═════ Extracted information

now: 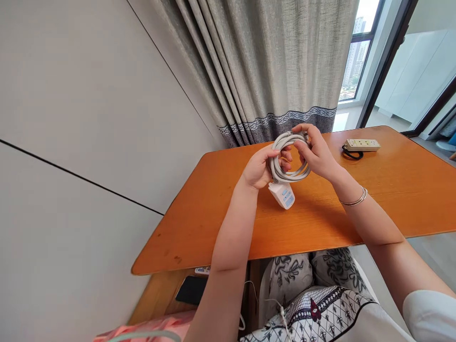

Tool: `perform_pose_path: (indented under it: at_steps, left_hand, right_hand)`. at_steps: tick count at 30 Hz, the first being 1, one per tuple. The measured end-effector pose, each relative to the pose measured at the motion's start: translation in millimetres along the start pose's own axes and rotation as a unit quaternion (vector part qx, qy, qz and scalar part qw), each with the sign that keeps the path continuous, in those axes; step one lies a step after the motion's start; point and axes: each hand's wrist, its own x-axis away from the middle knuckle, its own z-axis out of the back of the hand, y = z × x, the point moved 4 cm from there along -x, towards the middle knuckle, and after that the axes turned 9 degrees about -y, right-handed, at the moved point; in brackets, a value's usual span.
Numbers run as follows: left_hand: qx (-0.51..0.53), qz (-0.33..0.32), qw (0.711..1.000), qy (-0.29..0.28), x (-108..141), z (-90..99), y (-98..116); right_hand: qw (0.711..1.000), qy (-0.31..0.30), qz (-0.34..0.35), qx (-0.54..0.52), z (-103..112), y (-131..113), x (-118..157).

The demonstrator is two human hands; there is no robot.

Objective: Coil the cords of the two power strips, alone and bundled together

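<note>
A pale grey cable (290, 178), wound into a round coil of several loops, is held up over the wooden table (213, 209). On its left side my left hand (262, 166) is closed around the loops, with the fingers coming through the middle. My right hand (315, 149) pinches the coil at its upper right, thumb and forefinger curled over the top. Below the coil, by my left hand, hangs a white block (284, 194) with blue markings, which looks like a power strip head. Whether the block touches the tabletop I cannot tell.
Toward the back right of the table lies a cream power strip (362, 145) with a black cord (352, 153). A grey curtain (285, 61) hangs behind the table, and a white panelled wall (71, 118) stands at left. Below the near edge is a dark phone-like slab (191, 289).
</note>
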Motion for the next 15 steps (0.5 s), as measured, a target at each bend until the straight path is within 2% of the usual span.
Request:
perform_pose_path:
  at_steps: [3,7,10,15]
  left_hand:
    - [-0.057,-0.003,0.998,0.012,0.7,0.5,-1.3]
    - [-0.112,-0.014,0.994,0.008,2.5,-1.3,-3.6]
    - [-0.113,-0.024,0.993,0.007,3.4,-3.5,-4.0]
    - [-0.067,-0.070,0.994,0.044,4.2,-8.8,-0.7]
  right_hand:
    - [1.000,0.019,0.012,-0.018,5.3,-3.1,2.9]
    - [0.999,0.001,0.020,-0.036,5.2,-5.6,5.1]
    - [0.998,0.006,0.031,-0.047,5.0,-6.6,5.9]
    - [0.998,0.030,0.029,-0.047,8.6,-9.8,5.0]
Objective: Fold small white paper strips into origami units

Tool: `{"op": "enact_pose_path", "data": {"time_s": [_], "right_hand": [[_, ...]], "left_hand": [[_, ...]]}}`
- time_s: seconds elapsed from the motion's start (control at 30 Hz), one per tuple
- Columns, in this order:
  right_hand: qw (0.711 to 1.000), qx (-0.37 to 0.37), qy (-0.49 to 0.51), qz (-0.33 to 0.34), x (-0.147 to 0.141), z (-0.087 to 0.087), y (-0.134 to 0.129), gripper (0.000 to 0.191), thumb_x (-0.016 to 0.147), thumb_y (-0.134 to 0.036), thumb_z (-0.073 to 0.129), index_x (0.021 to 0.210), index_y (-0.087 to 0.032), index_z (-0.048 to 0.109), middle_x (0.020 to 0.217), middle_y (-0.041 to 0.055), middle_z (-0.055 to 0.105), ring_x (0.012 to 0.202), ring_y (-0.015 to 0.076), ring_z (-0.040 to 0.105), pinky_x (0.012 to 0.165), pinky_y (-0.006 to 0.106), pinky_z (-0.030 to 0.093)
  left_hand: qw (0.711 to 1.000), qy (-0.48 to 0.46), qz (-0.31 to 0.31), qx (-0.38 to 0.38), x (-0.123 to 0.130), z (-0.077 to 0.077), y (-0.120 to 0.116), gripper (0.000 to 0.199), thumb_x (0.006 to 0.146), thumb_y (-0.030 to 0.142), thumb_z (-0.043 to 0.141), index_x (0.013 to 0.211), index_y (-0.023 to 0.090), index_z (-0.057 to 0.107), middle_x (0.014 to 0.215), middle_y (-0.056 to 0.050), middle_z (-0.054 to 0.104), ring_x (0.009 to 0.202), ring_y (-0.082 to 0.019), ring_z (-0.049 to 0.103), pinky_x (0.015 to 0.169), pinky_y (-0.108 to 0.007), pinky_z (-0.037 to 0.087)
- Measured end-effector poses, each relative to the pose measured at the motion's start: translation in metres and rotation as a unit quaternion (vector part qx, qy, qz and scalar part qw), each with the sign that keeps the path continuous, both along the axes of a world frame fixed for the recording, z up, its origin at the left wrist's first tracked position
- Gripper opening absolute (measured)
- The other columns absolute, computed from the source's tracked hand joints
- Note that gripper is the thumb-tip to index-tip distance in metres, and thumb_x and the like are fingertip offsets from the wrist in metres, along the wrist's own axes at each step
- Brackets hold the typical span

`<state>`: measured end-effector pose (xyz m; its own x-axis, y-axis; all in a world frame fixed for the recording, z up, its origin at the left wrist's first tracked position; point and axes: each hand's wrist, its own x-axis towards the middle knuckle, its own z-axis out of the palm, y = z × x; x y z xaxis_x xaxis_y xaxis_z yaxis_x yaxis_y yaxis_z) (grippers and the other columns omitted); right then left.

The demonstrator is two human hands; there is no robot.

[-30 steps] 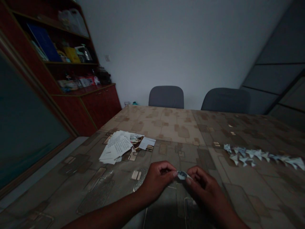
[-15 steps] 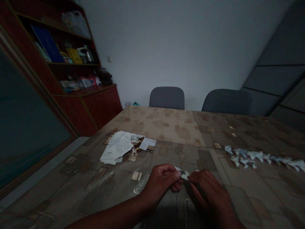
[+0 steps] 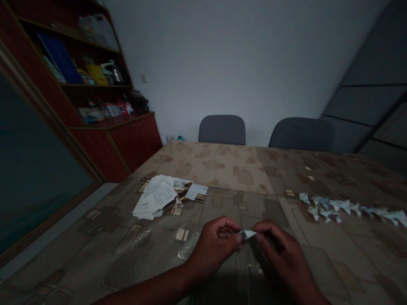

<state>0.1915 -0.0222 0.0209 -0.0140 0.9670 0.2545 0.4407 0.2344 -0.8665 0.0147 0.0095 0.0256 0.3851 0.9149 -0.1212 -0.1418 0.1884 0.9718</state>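
A small folded piece of paper point(image 3: 249, 234) is held between my two hands, low in the middle of the head view. My left hand point(image 3: 219, 239) pinches its left end, the thumb over a dark printed part. The fingertips of my right hand point(image 3: 276, 243) close on its pointed right end. To the left on the patterned tablecloth lies a loose pile of printed paper pieces point(image 3: 159, 195). Several small folded paper shapes point(image 3: 345, 206) with pointed tips stretch in a row at the right.
The table point(image 3: 219, 163) has a patterned cover. Two grey chairs, a left one point(image 3: 221, 129) and a right one point(image 3: 301, 134), stand behind its far edge. A red cabinet point(image 3: 133, 140) with loaded shelves is at the back left.
My right hand has turned and opened out somewhat, its fingertips now on the paper's right end. The paper now shows as a narrower, pointed shape.
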Motion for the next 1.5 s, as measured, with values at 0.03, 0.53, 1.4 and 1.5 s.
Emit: {"op": "enact_pose_path", "data": {"time_s": [0.03,0.53,1.4,1.5], "right_hand": [[1.0,-0.003,0.005,0.006,0.0,0.002,0.0,0.017,0.091,-0.035,0.051,0.084,-0.022,0.061,0.074,0.0009,0.064,0.071,0.0191,0.062,0.062,0.028,0.047],[1.0,-0.011,0.008,0.003,-0.003,0.008,0.005,0.017,0.087,-0.035,0.052,0.081,-0.021,0.06,0.069,0.0001,0.06,0.065,0.0172,0.058,0.059,0.026,0.046],[0.998,-0.008,-0.02,-0.063,-0.009,0.0,0.002,0.027,0.088,-0.039,0.052,0.069,-0.021,0.056,0.059,-0.0007,0.058,0.055,0.0159,0.055,0.051,0.025,0.041],[0.999,0.006,-0.008,-0.048,-0.011,0.0,-0.001,0.024,0.087,-0.038,0.053,0.071,-0.021,0.058,0.063,0.0003,0.06,0.059,0.0166,0.058,0.055,0.026,0.044]], "left_hand": [[1.0,0.007,0.001,0.016,0.0,0.0,0.001,0.024,0.073,0.031,0.073,0.083,0.012,0.061,0.071,-0.003,0.066,0.067,-0.014,0.063,0.064,-0.024,0.046],[0.995,0.064,-0.003,0.07,-0.001,0.004,-0.001,0.022,0.075,0.022,0.068,0.096,0.015,0.067,0.072,0.0,0.065,0.067,-0.014,0.06,0.064,-0.024,0.043],[0.997,-0.037,0.05,0.054,0.001,-0.001,-0.005,0.017,0.078,0.024,0.069,0.084,0.018,0.054,0.079,-0.001,0.064,0.067,-0.014,0.062,0.066,-0.025,0.047],[0.996,0.003,0.044,0.081,0.003,-0.001,-0.008,0.01,0.08,0.021,0.066,0.087,0.016,0.063,0.079,-0.004,0.067,0.07,-0.015,0.063,0.068,-0.026,0.048]]}}
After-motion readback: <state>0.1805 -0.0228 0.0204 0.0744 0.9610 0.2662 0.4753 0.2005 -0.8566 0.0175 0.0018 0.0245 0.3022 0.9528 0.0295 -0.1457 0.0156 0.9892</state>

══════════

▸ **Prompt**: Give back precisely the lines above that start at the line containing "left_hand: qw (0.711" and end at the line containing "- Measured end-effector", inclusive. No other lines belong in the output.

▸ **Written reply**:
  left_hand: qw (0.711 to 1.000), qy (-0.48 to 0.46), qz (-0.31 to 0.31), qx (-0.38 to 0.38), x (-0.123 to 0.130), z (-0.077 to 0.077), y (-0.120 to 0.116), gripper (0.000 to 0.199), thumb_x (0.006 to 0.146), thumb_y (-0.030 to 0.142), thumb_z (-0.043 to 0.141), index_x (0.013 to 0.211), index_y (-0.023 to 0.090), index_z (-0.057 to 0.107), middle_x (0.014 to 0.215), middle_y (-0.056 to 0.050), middle_z (-0.054 to 0.104), ring_x (0.009 to 0.202), ring_y (-0.082 to 0.019), ring_z (-0.049 to 0.103), pinky_x (0.015 to 0.169), pinky_y (-0.108 to 0.007), pinky_z (-0.037 to 0.087)
- Measured end-effector poses, each relative to the pose measured at the motion's start: translation in metres and rotation as a unit quaternion (vector part qx, qy, qz and scalar part qw), each with the sign that keeps the path continuous, both along the axes of a world frame fixed for the recording, z up, its origin at the left wrist's first tracked position

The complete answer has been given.